THE TASK> In the listing below, find the line with "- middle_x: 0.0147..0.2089" and the line with "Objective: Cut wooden". Repeat those two lines and all lines between them exactly.

PROVIDED DATA>
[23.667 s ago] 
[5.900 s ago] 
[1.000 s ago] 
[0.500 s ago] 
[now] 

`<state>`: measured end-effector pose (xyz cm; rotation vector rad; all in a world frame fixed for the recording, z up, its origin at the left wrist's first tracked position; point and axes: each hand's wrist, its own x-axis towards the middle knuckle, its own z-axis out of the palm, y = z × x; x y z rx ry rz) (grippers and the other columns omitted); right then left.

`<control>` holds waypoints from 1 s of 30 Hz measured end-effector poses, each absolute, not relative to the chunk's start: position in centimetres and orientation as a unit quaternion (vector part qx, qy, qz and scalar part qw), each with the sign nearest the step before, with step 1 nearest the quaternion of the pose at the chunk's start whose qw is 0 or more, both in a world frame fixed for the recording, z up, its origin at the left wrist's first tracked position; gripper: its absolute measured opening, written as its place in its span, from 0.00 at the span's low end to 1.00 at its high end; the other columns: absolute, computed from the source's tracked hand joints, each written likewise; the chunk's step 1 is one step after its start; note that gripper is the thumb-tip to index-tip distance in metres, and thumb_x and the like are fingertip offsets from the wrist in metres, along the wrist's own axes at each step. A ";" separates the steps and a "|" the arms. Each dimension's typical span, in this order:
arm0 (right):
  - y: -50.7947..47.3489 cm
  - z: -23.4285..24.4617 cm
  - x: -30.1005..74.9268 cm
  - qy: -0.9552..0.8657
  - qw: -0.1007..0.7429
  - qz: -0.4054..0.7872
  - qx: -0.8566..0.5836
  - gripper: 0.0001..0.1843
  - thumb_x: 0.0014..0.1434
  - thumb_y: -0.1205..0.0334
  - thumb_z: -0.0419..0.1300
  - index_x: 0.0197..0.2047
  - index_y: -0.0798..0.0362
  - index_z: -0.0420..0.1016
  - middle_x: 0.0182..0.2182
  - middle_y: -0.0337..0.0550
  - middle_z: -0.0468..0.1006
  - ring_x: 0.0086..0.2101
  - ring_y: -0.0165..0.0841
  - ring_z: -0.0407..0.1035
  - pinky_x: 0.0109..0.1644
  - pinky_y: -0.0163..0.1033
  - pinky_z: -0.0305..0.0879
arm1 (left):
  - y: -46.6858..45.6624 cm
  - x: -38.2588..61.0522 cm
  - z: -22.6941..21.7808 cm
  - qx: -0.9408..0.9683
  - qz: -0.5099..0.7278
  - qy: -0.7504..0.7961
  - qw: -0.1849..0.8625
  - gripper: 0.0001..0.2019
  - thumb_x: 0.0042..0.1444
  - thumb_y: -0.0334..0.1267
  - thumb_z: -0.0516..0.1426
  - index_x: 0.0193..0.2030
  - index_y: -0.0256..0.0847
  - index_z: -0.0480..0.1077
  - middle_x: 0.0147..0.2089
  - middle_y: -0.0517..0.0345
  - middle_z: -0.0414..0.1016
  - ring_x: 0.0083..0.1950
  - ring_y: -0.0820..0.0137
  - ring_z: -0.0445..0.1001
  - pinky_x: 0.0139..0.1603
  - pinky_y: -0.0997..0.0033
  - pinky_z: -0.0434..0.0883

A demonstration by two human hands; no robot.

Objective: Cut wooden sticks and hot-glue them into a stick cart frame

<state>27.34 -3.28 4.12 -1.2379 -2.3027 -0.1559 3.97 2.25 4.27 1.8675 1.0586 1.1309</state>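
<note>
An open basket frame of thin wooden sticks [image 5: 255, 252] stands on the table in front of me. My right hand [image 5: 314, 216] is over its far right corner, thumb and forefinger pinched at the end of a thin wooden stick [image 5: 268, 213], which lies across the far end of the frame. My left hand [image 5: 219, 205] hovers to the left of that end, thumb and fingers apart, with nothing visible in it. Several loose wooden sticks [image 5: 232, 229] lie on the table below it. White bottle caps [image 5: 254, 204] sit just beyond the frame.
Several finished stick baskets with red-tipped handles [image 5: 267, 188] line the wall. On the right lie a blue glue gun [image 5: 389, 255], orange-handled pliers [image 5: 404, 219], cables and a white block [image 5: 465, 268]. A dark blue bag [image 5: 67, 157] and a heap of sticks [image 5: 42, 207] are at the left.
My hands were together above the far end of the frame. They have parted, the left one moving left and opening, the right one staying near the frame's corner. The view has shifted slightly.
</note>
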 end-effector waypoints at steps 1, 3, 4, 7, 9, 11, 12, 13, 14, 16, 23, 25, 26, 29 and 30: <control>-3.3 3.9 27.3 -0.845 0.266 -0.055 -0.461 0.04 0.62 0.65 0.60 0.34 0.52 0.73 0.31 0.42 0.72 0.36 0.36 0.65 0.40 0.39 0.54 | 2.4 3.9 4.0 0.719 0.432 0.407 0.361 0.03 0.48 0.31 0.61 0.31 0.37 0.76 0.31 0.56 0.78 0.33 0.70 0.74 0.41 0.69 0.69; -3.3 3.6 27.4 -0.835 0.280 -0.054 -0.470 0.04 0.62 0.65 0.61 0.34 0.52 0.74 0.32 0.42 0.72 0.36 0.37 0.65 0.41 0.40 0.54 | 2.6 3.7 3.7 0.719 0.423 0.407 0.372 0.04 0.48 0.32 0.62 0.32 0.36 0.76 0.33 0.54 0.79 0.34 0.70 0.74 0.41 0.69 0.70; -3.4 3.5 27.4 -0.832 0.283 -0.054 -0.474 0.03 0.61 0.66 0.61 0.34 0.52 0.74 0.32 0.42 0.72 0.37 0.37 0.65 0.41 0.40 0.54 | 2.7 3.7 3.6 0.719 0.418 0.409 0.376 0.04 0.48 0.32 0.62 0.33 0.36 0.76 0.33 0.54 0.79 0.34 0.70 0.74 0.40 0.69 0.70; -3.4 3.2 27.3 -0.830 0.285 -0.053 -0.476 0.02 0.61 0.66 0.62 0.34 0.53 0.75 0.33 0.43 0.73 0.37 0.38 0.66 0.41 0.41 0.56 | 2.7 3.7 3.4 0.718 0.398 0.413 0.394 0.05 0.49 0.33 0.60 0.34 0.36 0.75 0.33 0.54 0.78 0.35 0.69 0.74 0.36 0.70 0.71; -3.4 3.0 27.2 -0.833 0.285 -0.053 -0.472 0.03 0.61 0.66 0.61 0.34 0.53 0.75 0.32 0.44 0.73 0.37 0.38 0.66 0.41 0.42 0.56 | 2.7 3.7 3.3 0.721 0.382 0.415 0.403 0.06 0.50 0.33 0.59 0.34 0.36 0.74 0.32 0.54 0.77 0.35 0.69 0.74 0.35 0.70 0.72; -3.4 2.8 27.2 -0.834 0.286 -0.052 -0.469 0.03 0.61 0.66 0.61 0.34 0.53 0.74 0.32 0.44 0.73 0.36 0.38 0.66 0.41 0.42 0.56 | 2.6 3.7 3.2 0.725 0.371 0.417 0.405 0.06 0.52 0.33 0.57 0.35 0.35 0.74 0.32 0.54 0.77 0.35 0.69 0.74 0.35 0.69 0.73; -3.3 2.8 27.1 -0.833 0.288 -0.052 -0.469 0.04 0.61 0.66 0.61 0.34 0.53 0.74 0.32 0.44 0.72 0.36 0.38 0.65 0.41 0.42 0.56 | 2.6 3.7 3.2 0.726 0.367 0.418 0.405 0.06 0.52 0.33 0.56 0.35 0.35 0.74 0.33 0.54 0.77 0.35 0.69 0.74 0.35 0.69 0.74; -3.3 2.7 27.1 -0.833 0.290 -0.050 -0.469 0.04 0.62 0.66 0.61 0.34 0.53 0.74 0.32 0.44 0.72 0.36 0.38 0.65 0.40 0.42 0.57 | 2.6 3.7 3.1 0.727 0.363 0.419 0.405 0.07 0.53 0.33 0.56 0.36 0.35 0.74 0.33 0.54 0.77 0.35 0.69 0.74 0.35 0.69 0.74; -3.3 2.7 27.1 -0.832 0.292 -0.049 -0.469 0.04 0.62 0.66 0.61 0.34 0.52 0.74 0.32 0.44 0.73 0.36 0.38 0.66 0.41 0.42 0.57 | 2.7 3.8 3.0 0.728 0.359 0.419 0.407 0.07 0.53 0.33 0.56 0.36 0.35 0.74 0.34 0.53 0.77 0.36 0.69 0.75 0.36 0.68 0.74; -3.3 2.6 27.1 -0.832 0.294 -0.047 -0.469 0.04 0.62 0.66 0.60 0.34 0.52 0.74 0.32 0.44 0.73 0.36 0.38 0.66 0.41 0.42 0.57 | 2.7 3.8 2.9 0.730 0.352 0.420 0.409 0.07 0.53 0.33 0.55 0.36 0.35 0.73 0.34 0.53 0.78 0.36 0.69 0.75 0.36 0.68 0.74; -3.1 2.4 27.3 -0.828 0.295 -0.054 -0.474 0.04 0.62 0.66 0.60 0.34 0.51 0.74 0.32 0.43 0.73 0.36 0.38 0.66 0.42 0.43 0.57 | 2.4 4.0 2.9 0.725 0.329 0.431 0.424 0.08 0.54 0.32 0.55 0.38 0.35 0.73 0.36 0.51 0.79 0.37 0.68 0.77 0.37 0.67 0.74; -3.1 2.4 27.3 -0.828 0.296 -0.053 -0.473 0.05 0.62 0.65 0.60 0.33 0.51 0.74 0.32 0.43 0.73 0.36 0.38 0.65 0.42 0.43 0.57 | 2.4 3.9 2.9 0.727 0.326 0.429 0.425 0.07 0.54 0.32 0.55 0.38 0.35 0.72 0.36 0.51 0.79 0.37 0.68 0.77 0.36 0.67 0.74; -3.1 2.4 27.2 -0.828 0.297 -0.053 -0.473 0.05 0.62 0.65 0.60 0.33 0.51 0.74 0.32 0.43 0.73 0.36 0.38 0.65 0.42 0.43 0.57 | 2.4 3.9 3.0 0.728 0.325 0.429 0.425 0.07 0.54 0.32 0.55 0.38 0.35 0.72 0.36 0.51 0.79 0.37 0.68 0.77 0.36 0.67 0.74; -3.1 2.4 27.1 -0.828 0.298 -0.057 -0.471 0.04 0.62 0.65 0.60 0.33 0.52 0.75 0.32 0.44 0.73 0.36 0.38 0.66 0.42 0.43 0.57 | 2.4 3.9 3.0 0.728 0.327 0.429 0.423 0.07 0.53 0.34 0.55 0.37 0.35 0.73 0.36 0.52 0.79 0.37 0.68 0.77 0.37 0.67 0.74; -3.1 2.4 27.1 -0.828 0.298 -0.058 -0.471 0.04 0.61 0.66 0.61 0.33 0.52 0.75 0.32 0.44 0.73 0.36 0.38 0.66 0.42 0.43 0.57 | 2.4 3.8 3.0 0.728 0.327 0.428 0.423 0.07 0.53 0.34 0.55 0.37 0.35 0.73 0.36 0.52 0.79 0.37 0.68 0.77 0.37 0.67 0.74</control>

EXPECTED ANSWER>
  - middle_x: 0.0147..0.2089
  - middle_y: -0.0517..0.0345
  - middle_z: -0.0414..0.1016
  - ring_x: 0.0083..0.1950
  - ring_y: -0.0820..0.0137
  - ring_z: -0.0445..0.1001
  - pinky_x: 0.0139..0.1603
  - pinky_y: -0.0997..0.0033
  - pinky_z: -0.0434..0.0883

A demonstration by two human hands; no robot.

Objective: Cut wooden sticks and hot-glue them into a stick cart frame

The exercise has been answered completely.